### Requirement
The whole listing, apart from its images, should be restated word for word.

### Given data
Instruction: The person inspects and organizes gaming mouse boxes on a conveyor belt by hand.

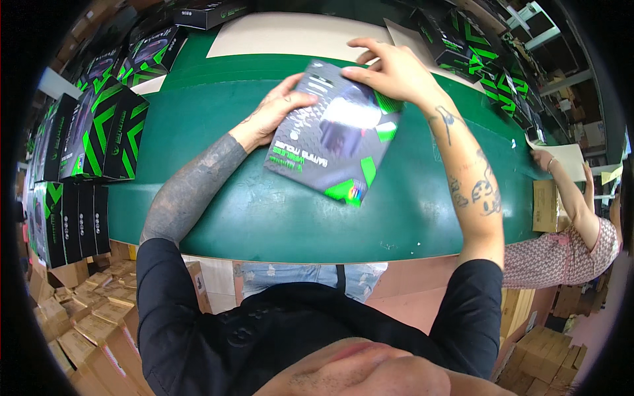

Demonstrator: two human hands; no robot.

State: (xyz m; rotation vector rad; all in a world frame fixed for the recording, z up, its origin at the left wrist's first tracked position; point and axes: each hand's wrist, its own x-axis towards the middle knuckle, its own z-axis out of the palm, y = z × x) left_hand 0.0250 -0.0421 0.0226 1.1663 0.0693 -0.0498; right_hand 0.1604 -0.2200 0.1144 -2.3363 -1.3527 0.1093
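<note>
Tilted over the green table is a flat dark-grey mouse box (330, 135) with bright green corners and a picture of a dark mouse on its face. My left hand (274, 112) grips its upper left side, thumb on the front and the other fingers behind, partly hidden. At the box's top edge is my right hand (385, 71). Its thumb lies at the upper edge, while the other fingers are raised and apart above it. Whether that thumb presses on the box I cannot tell.
Black-and-green boxes stand stacked at the left (99, 135) and far right (462, 46). Beige sheets (297, 34) lie along the table's (218, 221) far side. A co-worker (561, 244) at the right handles a pale sheet beside a carton (547, 206). Brown cartons (99, 323) fill the lower left floor.
</note>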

### Output for this exercise
Instruction: The person inspects and organizes gaming mouse boxes on a conveyor belt by hand.


Demonstrator: two human hands; no robot.

State: (xyz m; rotation vector rad; all in a world frame fixed for the recording, z up, its origin at the left wrist's first tracked position; point and axes: each hand's wrist, its own x-axis towards the middle knuckle, its own z-axis out of the palm, y = z × x) left_hand 0.0250 -0.0421 0.0226 1.1663 0.0693 -0.0498; right_hand 0.1604 -0.2200 0.1144 -2.3363 -1.3527 0.1093
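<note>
Tilted over the green table is a flat dark-grey mouse box (330, 135) with bright green corners and a picture of a dark mouse on its face. My left hand (274, 112) grips its upper left side, thumb on the front and the other fingers behind, partly hidden. At the box's top edge is my right hand (385, 71). Its thumb lies at the upper edge, while the other fingers are raised and apart above it. Whether that thumb presses on the box I cannot tell.
Black-and-green boxes stand stacked at the left (99, 135) and far right (462, 46). Beige sheets (297, 34) lie along the table's (218, 221) far side. A co-worker (561, 244) at the right handles a pale sheet beside a carton (547, 206). Brown cartons (99, 323) fill the lower left floor.
</note>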

The answer contains nothing more.